(Dataset records)
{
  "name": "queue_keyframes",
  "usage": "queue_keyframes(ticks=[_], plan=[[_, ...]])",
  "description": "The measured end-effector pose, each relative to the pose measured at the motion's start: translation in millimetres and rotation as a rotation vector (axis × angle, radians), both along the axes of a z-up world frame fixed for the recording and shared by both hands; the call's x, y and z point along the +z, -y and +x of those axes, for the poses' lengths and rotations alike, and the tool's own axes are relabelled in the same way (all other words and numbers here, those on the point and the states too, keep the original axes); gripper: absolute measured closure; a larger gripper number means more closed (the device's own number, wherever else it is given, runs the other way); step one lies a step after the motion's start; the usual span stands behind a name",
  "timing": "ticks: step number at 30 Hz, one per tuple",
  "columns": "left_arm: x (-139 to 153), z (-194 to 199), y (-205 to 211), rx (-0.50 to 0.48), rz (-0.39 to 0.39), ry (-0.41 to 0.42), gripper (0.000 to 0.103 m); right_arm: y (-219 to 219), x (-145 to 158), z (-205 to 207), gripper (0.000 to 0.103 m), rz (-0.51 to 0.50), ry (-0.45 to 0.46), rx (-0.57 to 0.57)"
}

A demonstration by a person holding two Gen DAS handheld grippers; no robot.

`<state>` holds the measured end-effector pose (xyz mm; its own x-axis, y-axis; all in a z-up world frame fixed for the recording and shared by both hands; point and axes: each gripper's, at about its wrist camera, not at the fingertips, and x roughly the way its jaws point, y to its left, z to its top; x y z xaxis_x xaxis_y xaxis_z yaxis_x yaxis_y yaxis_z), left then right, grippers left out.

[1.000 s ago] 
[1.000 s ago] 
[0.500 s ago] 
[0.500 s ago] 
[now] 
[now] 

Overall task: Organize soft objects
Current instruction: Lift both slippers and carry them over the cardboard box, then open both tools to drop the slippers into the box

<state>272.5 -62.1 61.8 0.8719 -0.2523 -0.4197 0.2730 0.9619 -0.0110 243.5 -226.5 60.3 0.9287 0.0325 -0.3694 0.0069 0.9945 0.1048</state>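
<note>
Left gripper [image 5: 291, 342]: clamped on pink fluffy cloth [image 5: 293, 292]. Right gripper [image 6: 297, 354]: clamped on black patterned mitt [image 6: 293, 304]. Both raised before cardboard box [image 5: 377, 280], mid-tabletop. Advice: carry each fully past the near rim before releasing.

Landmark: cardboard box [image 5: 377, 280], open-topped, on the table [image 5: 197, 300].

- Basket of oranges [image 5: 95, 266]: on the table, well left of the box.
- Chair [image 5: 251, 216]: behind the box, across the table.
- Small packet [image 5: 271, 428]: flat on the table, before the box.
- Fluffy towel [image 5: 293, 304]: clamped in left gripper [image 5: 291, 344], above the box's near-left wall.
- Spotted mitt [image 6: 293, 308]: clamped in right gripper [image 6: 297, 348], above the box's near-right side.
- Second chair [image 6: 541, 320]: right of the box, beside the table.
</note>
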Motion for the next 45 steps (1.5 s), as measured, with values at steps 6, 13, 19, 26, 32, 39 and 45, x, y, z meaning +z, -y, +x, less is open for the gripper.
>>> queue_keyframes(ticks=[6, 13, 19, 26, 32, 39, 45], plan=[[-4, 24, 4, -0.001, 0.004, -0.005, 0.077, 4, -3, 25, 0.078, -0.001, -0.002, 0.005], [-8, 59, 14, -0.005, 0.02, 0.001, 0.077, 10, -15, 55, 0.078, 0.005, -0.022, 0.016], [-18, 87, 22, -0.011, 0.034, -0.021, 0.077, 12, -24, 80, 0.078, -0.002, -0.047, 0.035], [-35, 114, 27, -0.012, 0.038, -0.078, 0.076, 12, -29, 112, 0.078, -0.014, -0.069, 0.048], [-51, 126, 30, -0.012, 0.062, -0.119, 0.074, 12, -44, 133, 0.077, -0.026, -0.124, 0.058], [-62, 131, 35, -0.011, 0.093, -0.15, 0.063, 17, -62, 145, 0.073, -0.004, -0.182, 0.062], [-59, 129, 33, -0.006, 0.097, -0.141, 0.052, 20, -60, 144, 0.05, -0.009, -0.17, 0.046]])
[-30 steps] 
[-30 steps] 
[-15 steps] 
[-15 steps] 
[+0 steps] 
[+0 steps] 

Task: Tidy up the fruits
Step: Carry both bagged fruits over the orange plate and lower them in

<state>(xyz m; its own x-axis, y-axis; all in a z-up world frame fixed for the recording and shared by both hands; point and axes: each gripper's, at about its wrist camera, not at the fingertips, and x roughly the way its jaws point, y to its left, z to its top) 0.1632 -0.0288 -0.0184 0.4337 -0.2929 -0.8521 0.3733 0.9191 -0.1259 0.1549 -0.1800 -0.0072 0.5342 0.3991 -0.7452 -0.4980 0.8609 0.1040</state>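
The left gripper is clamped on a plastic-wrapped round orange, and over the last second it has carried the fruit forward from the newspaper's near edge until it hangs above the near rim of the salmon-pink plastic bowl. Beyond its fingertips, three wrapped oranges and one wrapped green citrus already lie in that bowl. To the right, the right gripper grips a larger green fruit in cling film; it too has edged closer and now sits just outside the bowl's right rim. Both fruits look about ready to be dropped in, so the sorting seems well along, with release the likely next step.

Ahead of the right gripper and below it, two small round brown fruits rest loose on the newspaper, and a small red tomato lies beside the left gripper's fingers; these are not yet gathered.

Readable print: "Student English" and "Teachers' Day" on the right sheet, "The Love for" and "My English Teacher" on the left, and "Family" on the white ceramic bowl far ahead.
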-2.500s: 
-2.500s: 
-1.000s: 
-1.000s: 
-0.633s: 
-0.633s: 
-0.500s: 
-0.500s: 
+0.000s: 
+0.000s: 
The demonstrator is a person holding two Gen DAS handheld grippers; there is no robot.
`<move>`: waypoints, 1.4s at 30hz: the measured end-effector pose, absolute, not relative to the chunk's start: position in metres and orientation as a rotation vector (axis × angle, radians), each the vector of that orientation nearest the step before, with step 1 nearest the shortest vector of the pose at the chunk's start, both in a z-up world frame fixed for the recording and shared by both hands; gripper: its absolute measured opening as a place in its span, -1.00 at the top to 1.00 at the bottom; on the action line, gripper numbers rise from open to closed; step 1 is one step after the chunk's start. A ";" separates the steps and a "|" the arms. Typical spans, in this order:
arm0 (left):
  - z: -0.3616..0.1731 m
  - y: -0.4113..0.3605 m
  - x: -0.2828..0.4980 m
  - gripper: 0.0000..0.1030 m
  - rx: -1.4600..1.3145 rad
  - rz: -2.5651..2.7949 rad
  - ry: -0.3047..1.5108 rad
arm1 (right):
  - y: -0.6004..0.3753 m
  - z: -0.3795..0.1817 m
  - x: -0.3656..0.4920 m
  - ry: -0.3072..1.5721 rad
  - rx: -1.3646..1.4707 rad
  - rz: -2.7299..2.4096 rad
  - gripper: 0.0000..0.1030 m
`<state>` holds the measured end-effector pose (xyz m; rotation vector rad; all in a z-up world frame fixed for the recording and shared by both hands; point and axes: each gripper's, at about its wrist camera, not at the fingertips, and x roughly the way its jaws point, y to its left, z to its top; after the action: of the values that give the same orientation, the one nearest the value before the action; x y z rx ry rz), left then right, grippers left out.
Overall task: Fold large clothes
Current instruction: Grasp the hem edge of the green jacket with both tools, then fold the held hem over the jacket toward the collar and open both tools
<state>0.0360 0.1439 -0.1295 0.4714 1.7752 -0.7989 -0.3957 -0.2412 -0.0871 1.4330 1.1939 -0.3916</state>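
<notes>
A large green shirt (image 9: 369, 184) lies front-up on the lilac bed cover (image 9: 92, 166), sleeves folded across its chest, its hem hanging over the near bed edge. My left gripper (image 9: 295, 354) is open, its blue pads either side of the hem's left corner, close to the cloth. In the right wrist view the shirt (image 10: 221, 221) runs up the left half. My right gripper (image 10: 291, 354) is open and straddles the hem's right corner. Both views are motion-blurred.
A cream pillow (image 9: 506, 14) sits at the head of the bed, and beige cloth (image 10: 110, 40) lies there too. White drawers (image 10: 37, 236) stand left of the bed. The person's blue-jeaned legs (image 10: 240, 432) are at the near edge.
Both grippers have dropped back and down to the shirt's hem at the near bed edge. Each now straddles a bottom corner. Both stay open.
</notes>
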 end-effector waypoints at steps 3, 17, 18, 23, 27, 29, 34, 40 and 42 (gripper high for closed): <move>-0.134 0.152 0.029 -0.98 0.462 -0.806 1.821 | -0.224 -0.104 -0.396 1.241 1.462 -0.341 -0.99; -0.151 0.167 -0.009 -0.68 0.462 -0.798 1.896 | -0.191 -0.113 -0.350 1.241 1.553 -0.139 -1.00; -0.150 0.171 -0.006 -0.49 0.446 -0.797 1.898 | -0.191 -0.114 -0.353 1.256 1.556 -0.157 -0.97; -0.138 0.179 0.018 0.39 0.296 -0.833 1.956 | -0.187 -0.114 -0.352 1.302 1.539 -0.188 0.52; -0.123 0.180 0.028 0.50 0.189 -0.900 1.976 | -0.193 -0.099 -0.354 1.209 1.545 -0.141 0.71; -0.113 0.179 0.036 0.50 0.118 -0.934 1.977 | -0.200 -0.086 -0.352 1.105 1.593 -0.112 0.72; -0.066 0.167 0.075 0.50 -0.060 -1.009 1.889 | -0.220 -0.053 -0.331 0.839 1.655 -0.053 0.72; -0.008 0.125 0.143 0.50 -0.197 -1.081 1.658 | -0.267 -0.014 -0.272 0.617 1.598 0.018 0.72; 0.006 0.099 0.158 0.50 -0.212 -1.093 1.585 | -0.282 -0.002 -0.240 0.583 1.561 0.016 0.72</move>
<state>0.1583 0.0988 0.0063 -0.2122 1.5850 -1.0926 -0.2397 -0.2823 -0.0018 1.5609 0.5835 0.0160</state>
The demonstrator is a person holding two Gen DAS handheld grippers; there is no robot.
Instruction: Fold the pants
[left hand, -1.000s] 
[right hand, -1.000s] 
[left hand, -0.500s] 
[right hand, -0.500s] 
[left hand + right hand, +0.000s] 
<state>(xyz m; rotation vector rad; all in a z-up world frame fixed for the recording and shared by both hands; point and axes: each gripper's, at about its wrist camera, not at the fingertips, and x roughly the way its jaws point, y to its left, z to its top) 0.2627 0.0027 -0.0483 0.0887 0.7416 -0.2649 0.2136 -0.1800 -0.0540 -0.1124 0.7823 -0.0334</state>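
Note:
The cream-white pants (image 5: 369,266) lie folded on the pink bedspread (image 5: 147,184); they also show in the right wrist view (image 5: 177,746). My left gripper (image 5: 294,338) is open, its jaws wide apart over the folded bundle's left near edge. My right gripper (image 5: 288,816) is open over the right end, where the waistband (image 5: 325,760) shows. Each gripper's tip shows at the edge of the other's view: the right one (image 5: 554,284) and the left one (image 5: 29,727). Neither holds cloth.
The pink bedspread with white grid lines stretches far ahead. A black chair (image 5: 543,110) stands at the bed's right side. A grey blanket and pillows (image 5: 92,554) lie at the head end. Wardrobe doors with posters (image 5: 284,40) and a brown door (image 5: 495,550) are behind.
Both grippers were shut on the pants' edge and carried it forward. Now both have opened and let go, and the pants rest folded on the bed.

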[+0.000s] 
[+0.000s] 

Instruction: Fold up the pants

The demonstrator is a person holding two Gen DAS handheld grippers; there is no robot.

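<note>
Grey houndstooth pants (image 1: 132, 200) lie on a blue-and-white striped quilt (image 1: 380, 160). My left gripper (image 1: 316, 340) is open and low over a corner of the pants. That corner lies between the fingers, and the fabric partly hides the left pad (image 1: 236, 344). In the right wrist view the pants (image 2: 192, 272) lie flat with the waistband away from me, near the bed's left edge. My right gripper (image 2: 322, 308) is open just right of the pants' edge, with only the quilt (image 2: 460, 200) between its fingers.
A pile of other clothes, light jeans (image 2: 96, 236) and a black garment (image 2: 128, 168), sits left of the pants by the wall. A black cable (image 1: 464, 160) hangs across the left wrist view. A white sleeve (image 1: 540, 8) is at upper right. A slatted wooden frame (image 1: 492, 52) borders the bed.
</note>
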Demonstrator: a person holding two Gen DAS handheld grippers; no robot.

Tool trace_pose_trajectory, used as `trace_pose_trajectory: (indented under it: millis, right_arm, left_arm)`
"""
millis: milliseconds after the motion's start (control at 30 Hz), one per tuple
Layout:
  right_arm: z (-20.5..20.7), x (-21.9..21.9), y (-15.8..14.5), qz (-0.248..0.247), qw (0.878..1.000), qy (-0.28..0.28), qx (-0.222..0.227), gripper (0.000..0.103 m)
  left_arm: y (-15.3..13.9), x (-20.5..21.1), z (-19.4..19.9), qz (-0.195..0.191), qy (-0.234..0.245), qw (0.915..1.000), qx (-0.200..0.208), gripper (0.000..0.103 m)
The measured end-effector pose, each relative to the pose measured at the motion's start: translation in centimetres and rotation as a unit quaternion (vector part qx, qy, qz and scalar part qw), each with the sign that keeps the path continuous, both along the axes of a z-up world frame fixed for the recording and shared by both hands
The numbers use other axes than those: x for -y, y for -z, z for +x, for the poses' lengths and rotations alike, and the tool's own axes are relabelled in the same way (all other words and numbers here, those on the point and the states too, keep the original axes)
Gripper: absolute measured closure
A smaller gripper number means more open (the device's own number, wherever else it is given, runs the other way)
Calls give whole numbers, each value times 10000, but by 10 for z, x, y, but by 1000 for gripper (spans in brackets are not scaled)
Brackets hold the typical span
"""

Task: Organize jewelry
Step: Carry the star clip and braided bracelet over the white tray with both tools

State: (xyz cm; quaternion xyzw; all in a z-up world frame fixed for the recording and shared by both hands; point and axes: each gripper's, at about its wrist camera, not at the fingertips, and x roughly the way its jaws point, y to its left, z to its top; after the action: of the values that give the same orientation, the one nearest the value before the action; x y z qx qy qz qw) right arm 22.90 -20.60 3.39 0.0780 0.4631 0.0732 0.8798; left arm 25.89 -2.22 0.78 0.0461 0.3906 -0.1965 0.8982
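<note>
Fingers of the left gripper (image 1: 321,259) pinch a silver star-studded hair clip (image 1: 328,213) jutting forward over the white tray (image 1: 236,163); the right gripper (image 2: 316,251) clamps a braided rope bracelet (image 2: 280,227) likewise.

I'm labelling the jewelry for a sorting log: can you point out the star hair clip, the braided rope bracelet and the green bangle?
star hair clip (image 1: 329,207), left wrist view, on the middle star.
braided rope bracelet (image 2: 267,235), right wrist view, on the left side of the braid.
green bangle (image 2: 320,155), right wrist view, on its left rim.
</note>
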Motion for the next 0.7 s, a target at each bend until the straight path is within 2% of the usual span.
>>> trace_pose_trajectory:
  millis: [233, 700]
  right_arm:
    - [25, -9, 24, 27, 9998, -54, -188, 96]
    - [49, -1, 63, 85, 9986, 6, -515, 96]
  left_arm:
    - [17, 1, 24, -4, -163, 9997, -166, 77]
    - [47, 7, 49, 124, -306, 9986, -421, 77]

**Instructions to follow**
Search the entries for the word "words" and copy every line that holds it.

**Response**
  "description": "The measured end-effector pose, each relative to the pose measured at the motion's start: translation in millimetres and rotation as a rotation vector (axis × angle, radians), both along the axes of a z-up world frame fixed for the recording and shared by both hands; the call's x, y and z point along the +z, -y and +x of those axes, for the poses' lengths and rotations alike, and the tool's own axes are relabelled in the same way (all other words and numbers here, those on the point and the states too, keep the original axes); gripper: absolute measured closure; a larger gripper number means more closed (the device's own number, wherever else it is given, runs the other way); step one lies a step after the motion's start; the usual span stands behind a name",
The numbers use other axes than those: x for -y, y for -z, z for +x, for the poses' lengths and rotations alike, and the tool's own axes are relabelled in the same way (all other words and numbers here, those on the point and the states too, keep the original axes)

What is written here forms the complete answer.